A cautionary note to Parliament on proposed emergency legislation “to allow energy projects to proceed more quickly and enable coordinated and decisive action”, as fast-tracked lawmaking, often amid political pressure, runs the risk of just producing bad law.

Coordination is the terrain of departments, with ministries the political supervisors. If the ministers stall on implementation, the issue is not legislation, but executive action.

Government, pay your own electricity accounts


Municipalities owed Eskom R44-billion by April 2022, up from R35.3-billion just a year before. And it continues going up. 

Government departments are among those owing, as are state-owned enterprises.
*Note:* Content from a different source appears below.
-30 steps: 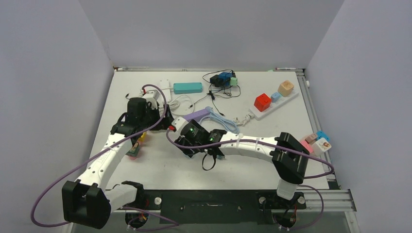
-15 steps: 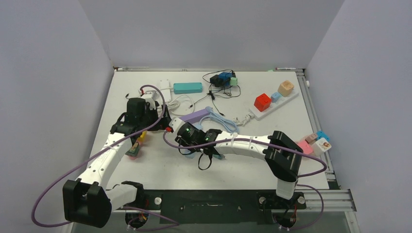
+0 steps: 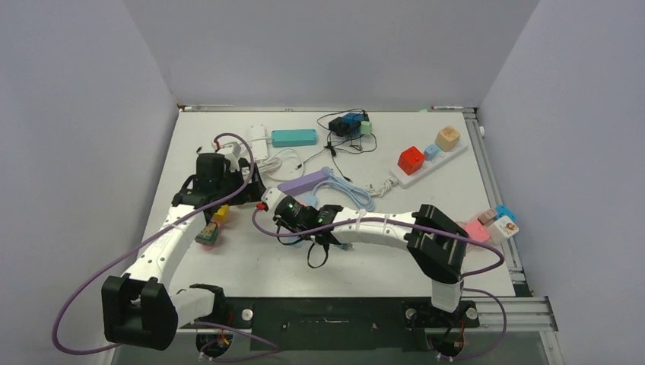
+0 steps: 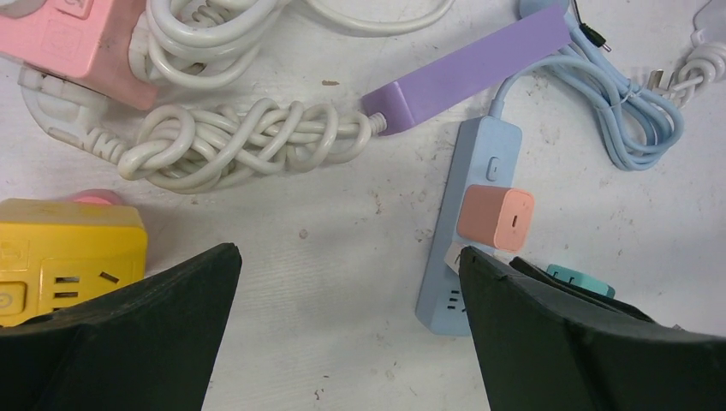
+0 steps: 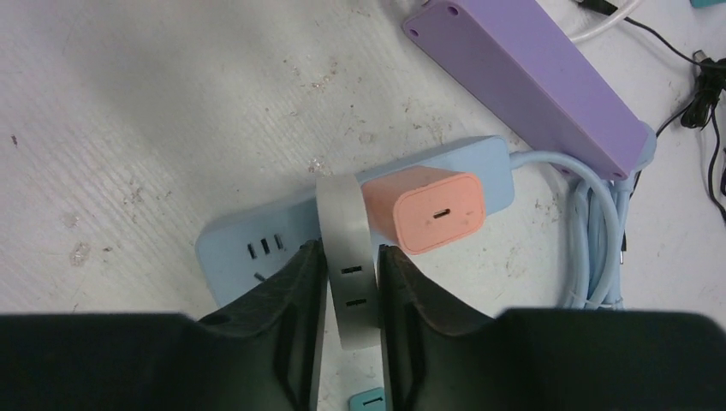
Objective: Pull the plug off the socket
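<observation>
The socket (image 5: 257,248), a slim light-blue power strip, lies on the white table with its coiled light-blue cord (image 5: 599,231) trailing to the right. Two things stand in it: a flat grey plug (image 5: 349,278) and, right beside that, a salmon charger cube (image 5: 432,212). My right gripper (image 5: 351,248) is shut on the grey plug, one finger on each flat side. In the left wrist view the socket (image 4: 479,171) and the salmon cube (image 4: 495,217) lie by the right finger. My left gripper (image 4: 348,257) hangs open over bare table, holding nothing.
A lilac strip (image 5: 531,81) lies just behind the socket, its knotted white cord (image 4: 240,141) to the left. A yellow socket block (image 4: 68,257) and a pink one (image 4: 77,38) sit near my left gripper. Further back are a teal strip (image 3: 293,138) and a white strip with coloured cubes (image 3: 426,163).
My right gripper has closed its fingers onto the grey plug and the right arm has shifted a little left. The left gripper stays open and has drifted slightly back.
</observation>
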Controlling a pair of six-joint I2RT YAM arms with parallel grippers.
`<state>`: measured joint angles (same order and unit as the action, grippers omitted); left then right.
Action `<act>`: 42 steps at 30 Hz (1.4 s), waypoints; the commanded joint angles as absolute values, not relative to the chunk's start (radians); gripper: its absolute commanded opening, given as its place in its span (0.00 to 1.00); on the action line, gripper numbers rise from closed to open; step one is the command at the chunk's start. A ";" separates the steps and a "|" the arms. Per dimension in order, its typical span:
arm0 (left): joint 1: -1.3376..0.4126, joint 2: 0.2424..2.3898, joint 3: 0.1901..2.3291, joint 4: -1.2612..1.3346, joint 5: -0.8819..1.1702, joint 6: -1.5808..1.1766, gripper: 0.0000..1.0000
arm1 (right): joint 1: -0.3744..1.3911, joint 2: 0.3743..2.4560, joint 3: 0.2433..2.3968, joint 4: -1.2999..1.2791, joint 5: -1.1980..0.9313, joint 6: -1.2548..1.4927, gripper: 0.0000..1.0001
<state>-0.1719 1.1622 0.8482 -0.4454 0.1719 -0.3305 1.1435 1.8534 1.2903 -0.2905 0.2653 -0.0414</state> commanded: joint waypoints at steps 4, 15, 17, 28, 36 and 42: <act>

Denel owes Tshwane some R16.5-million for electricity for at least 120 days and Ekurhuleni R2.25-million, according to a parliamentary reply to DA parliamentarian Tim Brauteseth.
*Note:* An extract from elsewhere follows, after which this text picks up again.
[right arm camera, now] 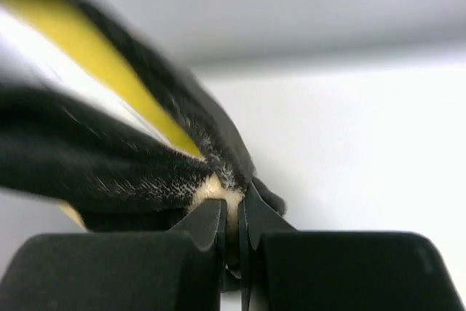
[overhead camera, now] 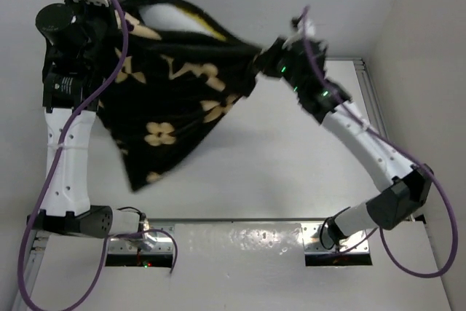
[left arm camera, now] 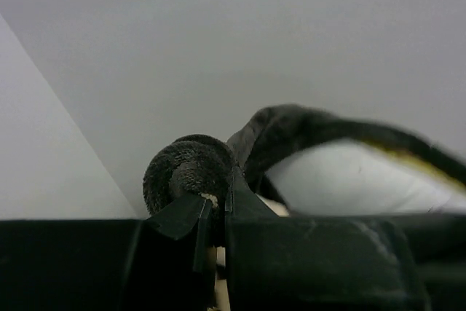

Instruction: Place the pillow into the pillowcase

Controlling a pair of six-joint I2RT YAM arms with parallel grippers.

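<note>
The black pillowcase with tan flowers hangs in the air between both arms, its lower corner drooping toward the table. The pillow sits inside it; only a pale strip with a yellow edge shows at the open top. My left gripper is shut on the case's left rim, which shows bunched between the jaws in the left wrist view. My right gripper is shut on the case's right corner. The pillow also shows in the left wrist view and in the right wrist view.
The white table lies below the hanging case. A metal rail runs along the right side. White walls stand behind and at the sides. The arm bases are bolted at the near edge.
</note>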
It might not make a huge dent in Eskom’s R400-billion debt — the R31.7-billion government bailout doesn’t even cover the R32.5-billion interest payment, according to the 2021/22 financial year annual report — but it’ll help.

Move Independent Power Producers Office from Mineral Resources and Energy


Much has been said and written about the dysfunction of that department. Independent power projects have been delayed and not enough have been signed off to meet the various bid window stipulations, among other complications that trickled into the public domain. National Treasury, which is supposed to partner with the department, seems to be just MIA.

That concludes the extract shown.